» **INFORMATION SUPPLIED**:
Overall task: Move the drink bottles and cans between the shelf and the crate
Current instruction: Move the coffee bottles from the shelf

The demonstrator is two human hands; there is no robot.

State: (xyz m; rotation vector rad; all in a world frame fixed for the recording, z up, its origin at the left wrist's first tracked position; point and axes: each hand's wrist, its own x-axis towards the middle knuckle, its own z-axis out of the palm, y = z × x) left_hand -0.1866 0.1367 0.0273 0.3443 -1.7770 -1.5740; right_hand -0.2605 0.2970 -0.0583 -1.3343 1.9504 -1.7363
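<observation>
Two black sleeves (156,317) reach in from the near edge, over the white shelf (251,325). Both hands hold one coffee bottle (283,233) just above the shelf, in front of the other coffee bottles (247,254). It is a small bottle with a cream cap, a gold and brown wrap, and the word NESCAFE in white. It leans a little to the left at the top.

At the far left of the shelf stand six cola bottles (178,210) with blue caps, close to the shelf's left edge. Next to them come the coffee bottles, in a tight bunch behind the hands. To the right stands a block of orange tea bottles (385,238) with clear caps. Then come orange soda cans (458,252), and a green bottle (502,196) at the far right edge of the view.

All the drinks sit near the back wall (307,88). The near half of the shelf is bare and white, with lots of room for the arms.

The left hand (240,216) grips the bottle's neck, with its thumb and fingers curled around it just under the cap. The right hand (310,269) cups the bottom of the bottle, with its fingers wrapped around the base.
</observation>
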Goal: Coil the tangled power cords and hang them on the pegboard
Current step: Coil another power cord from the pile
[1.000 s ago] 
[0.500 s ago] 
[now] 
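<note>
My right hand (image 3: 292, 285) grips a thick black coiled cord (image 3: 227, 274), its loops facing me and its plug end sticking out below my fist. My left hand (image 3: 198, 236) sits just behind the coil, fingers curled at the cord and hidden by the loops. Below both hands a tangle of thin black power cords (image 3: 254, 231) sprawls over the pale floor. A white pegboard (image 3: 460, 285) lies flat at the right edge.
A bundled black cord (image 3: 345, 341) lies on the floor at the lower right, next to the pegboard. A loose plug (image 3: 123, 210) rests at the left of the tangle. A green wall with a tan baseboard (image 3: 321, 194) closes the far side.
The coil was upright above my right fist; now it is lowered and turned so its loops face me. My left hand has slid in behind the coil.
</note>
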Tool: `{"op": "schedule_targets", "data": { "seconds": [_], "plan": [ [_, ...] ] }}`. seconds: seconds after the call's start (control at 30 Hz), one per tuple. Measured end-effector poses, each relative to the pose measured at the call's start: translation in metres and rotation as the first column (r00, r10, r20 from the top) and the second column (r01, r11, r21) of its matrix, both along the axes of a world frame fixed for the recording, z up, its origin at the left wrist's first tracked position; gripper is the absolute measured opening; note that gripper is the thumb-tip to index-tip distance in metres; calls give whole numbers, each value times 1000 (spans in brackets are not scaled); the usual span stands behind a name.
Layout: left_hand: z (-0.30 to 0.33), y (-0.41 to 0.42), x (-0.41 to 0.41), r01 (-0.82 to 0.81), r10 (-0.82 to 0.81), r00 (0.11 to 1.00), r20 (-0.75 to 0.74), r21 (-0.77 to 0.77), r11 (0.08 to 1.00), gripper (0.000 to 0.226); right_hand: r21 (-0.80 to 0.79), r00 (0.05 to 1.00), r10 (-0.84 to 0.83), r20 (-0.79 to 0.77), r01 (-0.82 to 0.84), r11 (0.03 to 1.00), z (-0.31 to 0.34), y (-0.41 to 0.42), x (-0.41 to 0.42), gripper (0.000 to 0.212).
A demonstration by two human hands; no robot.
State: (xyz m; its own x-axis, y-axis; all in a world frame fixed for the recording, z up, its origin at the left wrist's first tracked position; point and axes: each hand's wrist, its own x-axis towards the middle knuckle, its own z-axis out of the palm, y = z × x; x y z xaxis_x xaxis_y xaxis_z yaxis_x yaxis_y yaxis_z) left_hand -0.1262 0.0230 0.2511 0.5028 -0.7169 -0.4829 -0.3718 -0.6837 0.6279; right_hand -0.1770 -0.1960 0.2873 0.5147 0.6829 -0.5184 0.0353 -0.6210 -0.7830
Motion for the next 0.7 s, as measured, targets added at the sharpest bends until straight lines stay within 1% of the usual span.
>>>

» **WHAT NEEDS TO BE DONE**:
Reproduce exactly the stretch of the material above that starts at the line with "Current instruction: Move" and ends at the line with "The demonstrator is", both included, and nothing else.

» **SOLUTION TO THIS TASK**:
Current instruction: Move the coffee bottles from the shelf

The demonstrator is two human hands; there is no robot.

This output requires no further additions.